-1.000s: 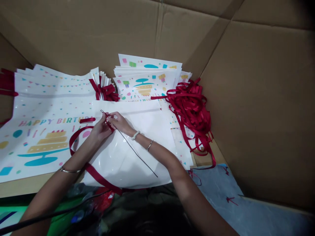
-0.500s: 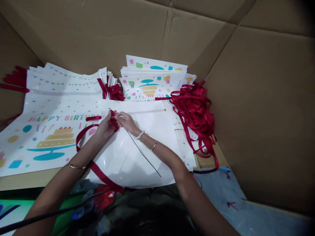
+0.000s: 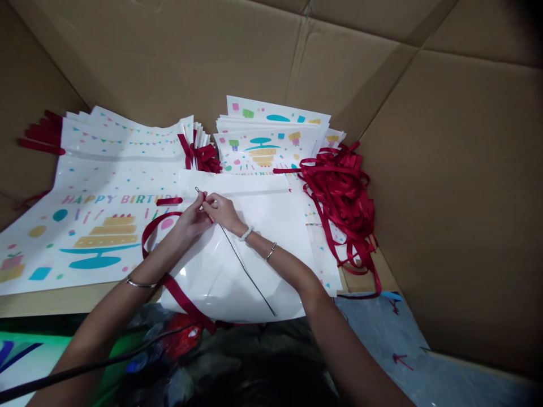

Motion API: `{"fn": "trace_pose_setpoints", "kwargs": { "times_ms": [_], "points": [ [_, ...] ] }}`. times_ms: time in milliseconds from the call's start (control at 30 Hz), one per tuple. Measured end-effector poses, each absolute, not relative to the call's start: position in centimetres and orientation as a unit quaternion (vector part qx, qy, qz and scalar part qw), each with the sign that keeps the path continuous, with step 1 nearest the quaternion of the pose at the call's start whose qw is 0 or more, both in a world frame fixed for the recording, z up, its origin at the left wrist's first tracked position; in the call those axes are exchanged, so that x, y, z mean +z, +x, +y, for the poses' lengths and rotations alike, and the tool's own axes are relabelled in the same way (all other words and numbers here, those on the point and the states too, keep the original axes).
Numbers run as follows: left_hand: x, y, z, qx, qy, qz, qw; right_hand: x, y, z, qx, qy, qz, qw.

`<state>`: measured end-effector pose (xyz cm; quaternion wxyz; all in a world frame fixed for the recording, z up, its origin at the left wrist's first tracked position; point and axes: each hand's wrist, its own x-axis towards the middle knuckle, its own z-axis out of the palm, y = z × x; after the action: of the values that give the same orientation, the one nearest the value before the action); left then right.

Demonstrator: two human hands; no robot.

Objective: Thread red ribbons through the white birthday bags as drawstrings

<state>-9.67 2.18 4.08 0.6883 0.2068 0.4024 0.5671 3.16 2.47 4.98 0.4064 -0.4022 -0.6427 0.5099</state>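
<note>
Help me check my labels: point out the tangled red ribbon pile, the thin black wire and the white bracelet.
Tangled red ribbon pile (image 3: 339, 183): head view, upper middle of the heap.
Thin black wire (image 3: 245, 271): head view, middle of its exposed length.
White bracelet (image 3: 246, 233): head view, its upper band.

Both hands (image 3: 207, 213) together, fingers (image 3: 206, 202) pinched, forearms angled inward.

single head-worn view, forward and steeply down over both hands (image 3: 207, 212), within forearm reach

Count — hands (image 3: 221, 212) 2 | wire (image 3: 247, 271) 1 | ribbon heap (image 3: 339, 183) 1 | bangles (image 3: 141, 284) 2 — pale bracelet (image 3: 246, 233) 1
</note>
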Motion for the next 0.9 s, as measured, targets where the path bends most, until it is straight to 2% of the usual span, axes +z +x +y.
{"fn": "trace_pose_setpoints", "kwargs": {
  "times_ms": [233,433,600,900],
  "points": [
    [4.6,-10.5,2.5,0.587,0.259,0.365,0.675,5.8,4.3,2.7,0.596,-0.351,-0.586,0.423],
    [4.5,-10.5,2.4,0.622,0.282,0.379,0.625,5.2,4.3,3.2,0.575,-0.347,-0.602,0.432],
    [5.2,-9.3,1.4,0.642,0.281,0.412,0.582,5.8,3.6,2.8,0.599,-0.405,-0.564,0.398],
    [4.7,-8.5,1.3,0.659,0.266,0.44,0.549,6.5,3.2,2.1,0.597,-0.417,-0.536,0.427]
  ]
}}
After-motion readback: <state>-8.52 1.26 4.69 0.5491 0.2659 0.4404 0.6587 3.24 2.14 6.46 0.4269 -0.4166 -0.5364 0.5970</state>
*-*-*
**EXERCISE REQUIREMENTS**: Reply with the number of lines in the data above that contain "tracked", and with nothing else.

**RESPONSE BELOW**: 2